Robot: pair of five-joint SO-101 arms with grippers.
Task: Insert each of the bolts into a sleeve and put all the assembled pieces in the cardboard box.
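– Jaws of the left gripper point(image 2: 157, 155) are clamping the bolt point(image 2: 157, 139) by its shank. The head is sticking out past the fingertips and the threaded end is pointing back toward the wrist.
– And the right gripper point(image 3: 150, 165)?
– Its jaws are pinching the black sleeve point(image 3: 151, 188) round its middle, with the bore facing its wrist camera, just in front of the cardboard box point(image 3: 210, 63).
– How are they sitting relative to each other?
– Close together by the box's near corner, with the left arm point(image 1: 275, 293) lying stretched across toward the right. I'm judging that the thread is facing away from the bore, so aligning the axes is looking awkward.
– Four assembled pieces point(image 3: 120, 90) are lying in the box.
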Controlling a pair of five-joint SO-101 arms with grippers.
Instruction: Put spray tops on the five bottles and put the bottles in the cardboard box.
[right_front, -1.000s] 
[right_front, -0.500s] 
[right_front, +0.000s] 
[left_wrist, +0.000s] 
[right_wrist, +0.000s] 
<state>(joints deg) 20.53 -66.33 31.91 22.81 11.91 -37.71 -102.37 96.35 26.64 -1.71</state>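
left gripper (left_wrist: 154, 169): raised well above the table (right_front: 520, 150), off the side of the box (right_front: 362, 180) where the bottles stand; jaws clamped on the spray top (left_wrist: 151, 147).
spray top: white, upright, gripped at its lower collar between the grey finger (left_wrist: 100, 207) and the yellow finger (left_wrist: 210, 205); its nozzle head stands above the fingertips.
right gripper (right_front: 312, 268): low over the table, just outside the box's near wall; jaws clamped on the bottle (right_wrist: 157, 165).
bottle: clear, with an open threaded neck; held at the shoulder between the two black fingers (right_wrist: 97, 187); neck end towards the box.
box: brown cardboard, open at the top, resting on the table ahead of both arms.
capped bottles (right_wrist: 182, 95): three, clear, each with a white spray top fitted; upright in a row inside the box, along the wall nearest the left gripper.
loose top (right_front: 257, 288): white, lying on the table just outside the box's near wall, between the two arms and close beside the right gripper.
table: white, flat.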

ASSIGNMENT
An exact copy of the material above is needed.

TASK RESULT
Robot: pair of five-joint SO-101 arms with grippers.
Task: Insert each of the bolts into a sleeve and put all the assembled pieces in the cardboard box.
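– Jaws of the left gripper point(image 2: 157, 155) are clamping the bolt point(image 2: 157, 139) by its shank. The head is sticking out past the fingertips and the threaded end is pointing back toward the wrist.
– And the right gripper point(image 3: 150, 165)?
– Its jaws are pinching the black sleeve point(image 3: 151, 188) round its middle, with the bore facing its wrist camera, just in front of the cardboard box point(image 3: 210, 63).
– How are they sitting relative to each other?
– Close together by the box's near corner, with the left arm point(image 1: 275, 293) lying stretched across toward the right. I'm judging that the thread is facing away from the bore, so aligning the axes is looking awkward.
– Four assembled pieces point(image 3: 120, 90) are lying in the box.
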Controlling a pair of five-joint SO-101 arms with grippers.
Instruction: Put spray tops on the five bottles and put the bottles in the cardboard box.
[right_front, -1.000s] 
[right_front, -0.500s] 
[right_front, +0.000s] 
[left_wrist, +0.000s] 
[right_wrist, +0.000s] 
<state>(joints deg) 20.53 -66.33 31.91 22.81 11.91 -37.71 -102.37 96.35 26.64 -1.71</state>
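left gripper (left_wrist: 154, 169): raised well above the table (right_front: 520, 150), off the side of the box (right_front: 362, 180) where the bottles stand; jaws clamped on the spray top (left_wrist: 151, 147).
spray top: white, upright, gripped at its lower collar between the grey finger (left_wrist: 100, 207) and the yellow finger (left_wrist: 210, 205); its nozzle head stands above the fingertips.
right gripper (right_front: 312, 268): low over the table, just outside the box's near wall; jaws clamped on the bottle (right_wrist: 157, 165).
bottle: clear, with an open threaded neck; held at the shoulder between the two black fingers (right_wrist: 97, 187); neck end towards the box.
box: brown cardboard, open at the top, resting on the table ahead of both arms.
capped bottles (right_wrist: 182, 95): three, clear, each with a white spray top fitted; upright in a row inside the box, along the wall nearest the left gripper.
loose top (right_front: 257, 288): white, lying on the table just outside the box's near wall, between the two arms and close beside the right gripper.
table: white, flat.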

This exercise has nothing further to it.